- Task details:
Please write out, exactly as given, the line that contains "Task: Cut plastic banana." and all lines that follow it through the end of the listing, and nothing else.

- Exercise data:
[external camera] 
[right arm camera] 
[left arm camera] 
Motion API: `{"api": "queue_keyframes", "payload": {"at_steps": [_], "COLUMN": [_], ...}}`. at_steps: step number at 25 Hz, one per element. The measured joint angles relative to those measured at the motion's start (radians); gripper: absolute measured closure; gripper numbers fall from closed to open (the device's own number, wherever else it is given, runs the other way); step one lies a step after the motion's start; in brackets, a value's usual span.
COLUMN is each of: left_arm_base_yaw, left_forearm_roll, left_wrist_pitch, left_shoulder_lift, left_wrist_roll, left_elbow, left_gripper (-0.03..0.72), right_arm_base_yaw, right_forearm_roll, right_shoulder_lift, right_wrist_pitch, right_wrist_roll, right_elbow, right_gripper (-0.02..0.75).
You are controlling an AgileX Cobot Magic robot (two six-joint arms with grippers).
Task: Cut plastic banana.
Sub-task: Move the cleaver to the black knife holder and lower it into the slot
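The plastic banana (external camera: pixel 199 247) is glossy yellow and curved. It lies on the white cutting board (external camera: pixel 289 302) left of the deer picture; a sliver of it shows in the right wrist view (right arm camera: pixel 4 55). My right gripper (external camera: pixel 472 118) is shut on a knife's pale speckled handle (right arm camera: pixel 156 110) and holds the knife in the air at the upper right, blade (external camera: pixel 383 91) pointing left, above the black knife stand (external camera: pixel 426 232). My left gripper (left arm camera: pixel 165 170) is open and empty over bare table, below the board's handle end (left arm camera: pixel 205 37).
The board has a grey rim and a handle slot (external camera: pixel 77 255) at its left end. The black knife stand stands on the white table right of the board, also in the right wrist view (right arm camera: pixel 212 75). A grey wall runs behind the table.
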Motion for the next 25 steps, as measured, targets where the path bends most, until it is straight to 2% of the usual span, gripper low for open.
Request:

- Exercise result:
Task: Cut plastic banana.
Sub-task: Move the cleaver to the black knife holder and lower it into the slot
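The plastic banana (external camera: pixel 199 247) is glossy yellow and curved. It lies on the white cutting board (external camera: pixel 289 302) left of the deer picture; a sliver of it shows in the right wrist view (right arm camera: pixel 4 55). My right gripper (external camera: pixel 472 118) is shut on a knife's pale speckled handle (right arm camera: pixel 156 110) and holds the knife in the air at the upper right, blade (external camera: pixel 383 91) pointing left, above the black knife stand (external camera: pixel 426 232). My left gripper (left arm camera: pixel 165 170) is open and empty over bare table, below the board's handle end (left arm camera: pixel 205 37).
The board has a grey rim and a handle slot (external camera: pixel 77 255) at its left end. The black knife stand stands on the white table right of the board, also in the right wrist view (right arm camera: pixel 212 75). A grey wall runs behind the table.
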Motion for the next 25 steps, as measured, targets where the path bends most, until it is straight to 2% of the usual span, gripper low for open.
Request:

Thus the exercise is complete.